• **WHAT YOU SHOULD DO**
Each line of the entries below that includes "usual" belongs in your answer.

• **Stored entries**
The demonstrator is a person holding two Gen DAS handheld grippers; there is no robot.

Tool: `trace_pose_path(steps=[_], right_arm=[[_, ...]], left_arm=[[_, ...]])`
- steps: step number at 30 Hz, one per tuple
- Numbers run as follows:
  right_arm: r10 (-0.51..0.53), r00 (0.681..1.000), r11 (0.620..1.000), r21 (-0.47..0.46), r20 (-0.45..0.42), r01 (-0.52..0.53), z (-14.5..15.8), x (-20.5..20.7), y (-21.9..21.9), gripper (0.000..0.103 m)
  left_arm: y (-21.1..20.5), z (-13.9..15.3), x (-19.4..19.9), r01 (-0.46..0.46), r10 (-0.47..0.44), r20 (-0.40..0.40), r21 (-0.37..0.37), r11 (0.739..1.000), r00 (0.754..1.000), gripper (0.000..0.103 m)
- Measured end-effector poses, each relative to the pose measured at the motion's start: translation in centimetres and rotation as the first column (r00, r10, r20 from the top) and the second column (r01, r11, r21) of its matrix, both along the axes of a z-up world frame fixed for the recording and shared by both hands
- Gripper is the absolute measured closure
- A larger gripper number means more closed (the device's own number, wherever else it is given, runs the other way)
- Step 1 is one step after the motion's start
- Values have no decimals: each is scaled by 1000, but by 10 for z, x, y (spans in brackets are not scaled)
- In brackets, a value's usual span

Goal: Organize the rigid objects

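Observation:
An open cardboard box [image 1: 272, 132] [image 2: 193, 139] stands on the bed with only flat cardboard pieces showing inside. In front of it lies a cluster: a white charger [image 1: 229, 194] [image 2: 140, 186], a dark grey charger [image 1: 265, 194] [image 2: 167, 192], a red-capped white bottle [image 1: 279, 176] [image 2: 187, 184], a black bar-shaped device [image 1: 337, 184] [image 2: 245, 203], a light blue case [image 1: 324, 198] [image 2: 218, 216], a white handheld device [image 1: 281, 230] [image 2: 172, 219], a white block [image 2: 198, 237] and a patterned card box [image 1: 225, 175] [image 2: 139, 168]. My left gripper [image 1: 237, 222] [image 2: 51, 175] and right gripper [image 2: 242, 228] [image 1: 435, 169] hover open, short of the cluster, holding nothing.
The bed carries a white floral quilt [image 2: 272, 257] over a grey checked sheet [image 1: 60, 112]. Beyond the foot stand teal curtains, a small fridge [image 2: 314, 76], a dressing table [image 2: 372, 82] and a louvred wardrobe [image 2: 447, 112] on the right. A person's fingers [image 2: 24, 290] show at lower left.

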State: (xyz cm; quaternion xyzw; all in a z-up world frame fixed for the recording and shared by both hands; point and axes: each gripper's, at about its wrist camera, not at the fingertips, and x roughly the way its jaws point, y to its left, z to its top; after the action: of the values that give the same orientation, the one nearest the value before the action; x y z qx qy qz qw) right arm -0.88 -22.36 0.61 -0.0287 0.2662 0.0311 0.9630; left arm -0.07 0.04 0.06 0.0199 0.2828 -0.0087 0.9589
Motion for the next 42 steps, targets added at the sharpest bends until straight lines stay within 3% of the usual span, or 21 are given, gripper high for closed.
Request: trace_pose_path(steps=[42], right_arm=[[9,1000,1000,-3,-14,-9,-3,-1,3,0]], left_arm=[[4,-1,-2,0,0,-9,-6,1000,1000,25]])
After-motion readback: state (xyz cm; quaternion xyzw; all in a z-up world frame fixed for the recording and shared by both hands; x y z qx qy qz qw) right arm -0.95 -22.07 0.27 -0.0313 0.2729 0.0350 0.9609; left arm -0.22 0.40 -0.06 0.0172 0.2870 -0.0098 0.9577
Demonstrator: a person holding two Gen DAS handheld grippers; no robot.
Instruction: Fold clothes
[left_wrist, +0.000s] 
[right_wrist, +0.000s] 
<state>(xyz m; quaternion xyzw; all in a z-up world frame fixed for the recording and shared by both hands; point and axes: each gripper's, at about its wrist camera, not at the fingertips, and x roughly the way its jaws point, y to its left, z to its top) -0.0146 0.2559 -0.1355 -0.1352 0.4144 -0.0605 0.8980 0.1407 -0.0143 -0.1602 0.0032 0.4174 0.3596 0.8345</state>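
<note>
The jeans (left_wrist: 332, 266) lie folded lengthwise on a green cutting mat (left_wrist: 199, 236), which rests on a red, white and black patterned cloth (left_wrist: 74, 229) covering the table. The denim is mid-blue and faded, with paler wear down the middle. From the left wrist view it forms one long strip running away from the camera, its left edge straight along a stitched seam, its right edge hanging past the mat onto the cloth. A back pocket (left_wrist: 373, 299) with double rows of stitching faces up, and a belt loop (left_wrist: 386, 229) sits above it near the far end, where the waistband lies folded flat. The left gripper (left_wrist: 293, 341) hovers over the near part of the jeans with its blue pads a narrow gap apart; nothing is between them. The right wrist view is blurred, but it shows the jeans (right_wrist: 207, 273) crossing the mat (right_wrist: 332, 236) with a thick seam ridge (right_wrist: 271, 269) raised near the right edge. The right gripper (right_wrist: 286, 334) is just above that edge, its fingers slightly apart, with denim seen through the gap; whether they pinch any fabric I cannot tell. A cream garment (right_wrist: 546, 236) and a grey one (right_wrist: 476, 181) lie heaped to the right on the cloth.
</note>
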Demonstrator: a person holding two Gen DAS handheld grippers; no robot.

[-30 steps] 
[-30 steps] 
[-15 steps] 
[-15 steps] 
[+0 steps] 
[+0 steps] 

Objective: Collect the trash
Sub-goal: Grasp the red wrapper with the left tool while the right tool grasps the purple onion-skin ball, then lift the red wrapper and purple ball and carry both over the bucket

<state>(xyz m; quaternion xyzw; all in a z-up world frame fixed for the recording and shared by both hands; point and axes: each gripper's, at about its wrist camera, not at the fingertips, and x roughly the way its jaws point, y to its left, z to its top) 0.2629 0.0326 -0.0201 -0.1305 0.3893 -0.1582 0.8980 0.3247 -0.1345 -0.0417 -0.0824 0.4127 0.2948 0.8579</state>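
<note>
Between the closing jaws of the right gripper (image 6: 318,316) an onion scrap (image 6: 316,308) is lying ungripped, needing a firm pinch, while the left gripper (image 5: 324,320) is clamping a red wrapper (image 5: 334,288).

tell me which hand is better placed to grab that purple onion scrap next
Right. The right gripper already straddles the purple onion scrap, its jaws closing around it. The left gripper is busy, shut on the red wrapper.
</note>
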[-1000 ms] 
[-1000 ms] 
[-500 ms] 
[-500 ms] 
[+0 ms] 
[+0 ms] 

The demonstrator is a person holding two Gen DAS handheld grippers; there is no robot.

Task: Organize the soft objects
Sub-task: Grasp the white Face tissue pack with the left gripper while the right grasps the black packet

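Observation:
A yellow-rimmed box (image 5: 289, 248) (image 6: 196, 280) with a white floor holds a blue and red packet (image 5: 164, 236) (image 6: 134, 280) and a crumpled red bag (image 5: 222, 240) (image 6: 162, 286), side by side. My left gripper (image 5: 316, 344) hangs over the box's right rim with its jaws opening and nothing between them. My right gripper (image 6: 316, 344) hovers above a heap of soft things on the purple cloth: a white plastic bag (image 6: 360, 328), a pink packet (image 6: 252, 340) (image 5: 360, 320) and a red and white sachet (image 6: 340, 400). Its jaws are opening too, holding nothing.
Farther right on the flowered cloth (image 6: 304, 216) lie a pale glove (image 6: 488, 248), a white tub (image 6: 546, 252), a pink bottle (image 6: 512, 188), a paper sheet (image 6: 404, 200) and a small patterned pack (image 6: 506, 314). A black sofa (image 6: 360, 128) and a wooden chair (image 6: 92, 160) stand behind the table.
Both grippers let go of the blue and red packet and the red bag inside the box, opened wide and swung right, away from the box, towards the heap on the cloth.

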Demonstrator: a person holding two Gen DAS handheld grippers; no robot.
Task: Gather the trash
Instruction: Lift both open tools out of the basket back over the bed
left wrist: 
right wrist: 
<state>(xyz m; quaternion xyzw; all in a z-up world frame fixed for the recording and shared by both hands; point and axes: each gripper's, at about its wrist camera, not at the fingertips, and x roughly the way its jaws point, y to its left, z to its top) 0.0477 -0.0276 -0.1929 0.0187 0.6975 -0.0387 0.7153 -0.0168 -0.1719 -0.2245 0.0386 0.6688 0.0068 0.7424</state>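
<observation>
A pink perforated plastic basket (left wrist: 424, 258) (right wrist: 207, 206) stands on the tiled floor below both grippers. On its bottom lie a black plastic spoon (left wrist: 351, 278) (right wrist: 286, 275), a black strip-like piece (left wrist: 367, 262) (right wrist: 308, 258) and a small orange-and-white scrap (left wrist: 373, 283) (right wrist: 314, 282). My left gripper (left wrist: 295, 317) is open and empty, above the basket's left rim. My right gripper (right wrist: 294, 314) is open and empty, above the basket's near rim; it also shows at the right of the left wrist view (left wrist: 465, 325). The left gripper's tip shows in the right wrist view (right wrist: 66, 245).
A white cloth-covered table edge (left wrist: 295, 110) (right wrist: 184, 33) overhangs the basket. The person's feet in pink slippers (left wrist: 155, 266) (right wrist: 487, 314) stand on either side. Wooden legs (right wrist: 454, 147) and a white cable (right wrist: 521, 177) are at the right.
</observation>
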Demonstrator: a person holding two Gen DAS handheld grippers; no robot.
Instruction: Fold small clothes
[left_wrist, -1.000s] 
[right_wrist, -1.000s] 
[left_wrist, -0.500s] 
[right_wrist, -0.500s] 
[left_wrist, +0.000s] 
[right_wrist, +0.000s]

• **OUTPUT OF THE TASK**
- In brackets, a value's usual span
Motion for the next 42 steps, targets added at the sharpest bends until straight lines stay within 3% of the usual span, or 21 are given, gripper high for closed.

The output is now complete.